Prabowo Menyinggung Halus, Anggota DPR Langsung Kompak Mau Gajinya Dipotong

| 17 Mar 2026 07:10
Prabowo Menyinggung Halus, Anggota DPR Langsung Kompak Mau Gajinya Dipotong
ILUSTRASI Ketua DPR RI, Puan Maharani dan Presiden Prabowo Subianto di gedung Parlemen, Jumat (15/8/2025).

ERA.id - Presiden Prabowo Subianto mau pemerintah menghemat konsumsi bahan bakar minyak (BBM) serta mempertimbangkan kebijakan kerja dari rumah atau work from home (WFH) demi mengantisipasi dampak krisis global.

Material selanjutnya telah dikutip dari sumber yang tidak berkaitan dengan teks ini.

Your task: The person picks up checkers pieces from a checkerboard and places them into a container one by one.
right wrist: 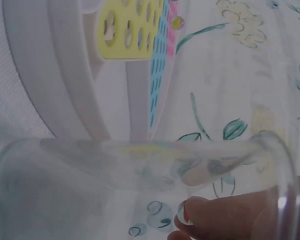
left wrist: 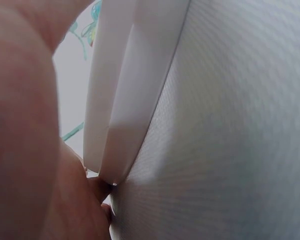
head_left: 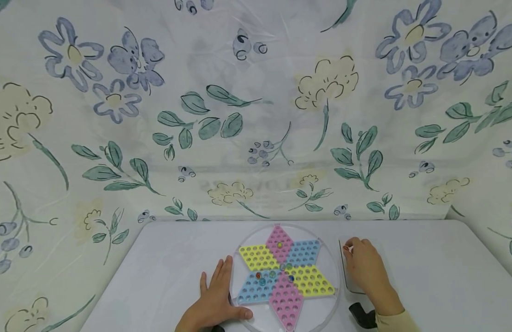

Prabowo memberi contoh bagaimana Pakistan menerapkan WFH pegawai pemerintah dan swasta hingga 50 persen serta pengurangan hari kerja menjadi empat hari dalam sepekan.

Selain itu, pemerintah negara tersebut juga mengurangi gaji anggota kabinet dan DPR, memangkas penggunaan BBM pada kendaraan pemerintah, membatasi penggunaan kendaraan dinas, serta menghentikan sejumlah belanja pemerintah seperti pengadaan kendaraan, pendingin ruangan, dan perabot kantor.

Prabowo menyampaikan bahwa berbagai contoh langkah tersebut dapat menjadi bahan kajian bagi pemerintah untuk menentukan kebijakan penghematan yang diperlukan.

"Ini hanya contoh ya, ini contoh. Maksud saya ini ada berapa hari saya kira kita bisa mengkaji masalah ini ya kan. Saya kira kita juga harus mengupayakan bahwa kita melakukan penghematan. Saya percaya dua tiga tahun kita akan sangat kuat, tapi tetap kita harus hemat konsumsi," kata Prabowo pada 13 Maret silam, dalam Sidang Sidang Kabinet Paripurna di Istana Negara.

Merespons itu, sejumlah Fraksi Partai Politik (Parpol) di DPR RI langsung kompak mendukung dan mau saja mengurangi gaji mereka sebagai langkah antisipasi dampak krisis global.

"Pemerintah harus sudah melakukan simulasi tentang apa saja yang bisa dilakukan untuk mengatasi keadaan," kata Ketua Fraksi Golkar DPR RI, Muhammad Sarmuji, Senin kemarin.

Sekretaris Fraksi Partai NasDem DPR RI Ahmad Sahroni juga mendukung tapi dengan syarat ide itu harus dibahas dengan matang. 

"Apalagi yang terkait gaji, harus didiskusikan dengan sangat matang. Karena apabila tidak dikaji secara matang, efisiensi di pos gaji berpotensi memunculkan efek turunan," kata Sahroni.

Meski begitu, dia menegaskan bahwa sikap dan prinsip DPR akan senada dengan pemerintah yakni bahwa kepentingan rakyat adalah hal yang utama.

Anggota Komisi XII DPR RI dari Fraksi PAN DPR RI Eddy Soeparno menegaskan bahwa pihaknya akan mengikuti arahan Prabowo.